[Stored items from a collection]
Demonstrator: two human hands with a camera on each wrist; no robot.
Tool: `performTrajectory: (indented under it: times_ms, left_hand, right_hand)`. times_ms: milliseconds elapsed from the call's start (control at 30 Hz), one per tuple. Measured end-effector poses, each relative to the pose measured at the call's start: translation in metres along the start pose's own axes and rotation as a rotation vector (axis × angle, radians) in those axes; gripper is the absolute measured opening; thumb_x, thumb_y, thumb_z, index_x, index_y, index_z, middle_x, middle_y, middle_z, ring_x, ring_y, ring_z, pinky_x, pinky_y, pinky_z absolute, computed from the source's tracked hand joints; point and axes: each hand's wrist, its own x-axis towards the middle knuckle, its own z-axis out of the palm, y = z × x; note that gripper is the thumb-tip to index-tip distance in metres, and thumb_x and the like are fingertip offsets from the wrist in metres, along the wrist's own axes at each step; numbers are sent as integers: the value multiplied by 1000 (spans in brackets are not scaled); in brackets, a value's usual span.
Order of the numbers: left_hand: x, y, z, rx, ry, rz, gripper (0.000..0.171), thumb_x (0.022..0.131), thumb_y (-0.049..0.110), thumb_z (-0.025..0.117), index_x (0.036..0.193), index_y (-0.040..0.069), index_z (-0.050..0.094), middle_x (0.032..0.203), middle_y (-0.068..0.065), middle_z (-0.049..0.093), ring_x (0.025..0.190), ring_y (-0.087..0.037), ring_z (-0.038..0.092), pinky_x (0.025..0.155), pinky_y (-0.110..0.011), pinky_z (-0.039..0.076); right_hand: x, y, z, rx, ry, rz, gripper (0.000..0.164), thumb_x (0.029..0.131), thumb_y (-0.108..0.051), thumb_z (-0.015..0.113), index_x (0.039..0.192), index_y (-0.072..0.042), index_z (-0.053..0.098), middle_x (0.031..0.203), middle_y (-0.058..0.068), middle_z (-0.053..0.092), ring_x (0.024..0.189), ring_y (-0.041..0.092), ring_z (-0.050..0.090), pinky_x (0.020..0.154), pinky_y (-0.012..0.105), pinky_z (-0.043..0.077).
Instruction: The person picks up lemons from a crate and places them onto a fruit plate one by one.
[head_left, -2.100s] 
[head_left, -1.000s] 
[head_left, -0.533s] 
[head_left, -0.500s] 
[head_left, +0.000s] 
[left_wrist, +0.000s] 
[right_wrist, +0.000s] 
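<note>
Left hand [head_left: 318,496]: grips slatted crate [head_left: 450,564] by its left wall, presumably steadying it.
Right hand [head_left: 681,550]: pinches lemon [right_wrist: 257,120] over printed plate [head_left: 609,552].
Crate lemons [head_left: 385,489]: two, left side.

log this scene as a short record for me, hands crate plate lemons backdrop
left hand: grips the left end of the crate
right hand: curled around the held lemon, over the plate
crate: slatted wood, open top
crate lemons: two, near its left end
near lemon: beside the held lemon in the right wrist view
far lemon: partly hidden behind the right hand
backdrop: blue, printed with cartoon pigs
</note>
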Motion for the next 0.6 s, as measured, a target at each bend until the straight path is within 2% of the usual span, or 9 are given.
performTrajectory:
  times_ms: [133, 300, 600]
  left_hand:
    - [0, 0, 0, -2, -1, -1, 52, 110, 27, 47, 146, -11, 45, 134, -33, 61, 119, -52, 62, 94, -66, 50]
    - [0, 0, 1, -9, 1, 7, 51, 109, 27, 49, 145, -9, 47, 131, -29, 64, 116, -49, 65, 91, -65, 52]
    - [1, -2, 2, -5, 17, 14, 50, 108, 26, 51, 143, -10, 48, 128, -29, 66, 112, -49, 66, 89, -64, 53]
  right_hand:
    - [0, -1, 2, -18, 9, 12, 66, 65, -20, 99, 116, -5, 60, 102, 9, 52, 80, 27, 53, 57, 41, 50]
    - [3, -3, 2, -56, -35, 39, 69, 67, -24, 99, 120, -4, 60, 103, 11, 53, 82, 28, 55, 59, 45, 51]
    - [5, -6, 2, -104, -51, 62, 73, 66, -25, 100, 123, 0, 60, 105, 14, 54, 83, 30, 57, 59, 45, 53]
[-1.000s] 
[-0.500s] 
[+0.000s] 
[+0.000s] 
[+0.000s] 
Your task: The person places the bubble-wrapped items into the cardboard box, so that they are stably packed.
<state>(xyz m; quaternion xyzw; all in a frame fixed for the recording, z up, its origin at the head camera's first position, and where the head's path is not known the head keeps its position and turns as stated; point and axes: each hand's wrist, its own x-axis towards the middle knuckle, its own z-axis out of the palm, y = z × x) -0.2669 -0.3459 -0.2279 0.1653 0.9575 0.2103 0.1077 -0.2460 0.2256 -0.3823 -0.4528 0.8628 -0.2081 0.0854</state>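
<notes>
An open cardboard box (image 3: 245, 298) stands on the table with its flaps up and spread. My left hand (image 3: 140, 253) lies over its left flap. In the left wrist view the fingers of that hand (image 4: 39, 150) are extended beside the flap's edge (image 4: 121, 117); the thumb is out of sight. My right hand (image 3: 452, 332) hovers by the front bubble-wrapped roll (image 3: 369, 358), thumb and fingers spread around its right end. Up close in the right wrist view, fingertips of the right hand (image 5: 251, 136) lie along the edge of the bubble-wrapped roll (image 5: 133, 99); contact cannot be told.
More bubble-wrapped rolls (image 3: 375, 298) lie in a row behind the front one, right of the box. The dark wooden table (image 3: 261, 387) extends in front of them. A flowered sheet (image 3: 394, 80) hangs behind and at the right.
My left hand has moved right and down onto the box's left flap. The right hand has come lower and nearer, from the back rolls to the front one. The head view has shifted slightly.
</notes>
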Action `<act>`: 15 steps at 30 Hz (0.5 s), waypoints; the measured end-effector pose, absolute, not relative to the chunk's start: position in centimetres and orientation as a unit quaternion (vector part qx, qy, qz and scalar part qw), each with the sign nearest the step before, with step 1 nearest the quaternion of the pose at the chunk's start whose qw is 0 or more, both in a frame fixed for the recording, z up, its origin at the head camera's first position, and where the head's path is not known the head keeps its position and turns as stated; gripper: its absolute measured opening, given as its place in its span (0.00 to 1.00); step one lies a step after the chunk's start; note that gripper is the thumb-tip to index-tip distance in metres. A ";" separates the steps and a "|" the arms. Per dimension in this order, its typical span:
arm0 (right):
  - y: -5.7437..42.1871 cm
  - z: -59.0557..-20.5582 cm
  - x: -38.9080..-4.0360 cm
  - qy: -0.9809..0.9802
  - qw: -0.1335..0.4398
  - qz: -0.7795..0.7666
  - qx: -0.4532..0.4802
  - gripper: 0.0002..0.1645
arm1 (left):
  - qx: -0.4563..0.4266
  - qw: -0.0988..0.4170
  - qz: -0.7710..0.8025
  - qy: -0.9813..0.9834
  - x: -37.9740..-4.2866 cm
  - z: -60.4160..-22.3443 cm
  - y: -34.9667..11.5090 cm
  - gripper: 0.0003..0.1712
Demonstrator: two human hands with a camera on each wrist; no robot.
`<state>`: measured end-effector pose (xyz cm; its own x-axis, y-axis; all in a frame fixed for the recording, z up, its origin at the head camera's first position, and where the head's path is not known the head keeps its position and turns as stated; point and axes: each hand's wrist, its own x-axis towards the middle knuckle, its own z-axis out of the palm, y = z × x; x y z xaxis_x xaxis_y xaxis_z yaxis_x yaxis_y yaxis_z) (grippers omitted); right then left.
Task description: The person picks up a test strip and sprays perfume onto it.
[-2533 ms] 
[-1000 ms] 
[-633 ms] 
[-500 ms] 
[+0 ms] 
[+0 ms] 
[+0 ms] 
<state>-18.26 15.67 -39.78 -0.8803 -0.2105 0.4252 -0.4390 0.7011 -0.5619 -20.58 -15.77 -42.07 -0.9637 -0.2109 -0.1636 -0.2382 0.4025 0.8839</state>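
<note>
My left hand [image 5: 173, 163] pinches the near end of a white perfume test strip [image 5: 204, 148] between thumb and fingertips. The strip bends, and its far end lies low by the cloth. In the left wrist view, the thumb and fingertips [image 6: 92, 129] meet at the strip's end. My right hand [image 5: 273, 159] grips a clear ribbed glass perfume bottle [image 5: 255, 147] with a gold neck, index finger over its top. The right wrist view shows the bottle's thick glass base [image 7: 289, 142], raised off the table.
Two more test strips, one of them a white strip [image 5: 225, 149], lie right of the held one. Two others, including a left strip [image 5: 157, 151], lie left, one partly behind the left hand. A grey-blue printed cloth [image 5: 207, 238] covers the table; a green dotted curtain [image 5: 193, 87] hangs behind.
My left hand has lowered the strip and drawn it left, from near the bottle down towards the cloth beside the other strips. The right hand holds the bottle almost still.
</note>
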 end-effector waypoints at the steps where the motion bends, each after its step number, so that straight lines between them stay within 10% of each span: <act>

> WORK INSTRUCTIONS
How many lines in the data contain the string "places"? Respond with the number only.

> SOLVED PROBLEM
2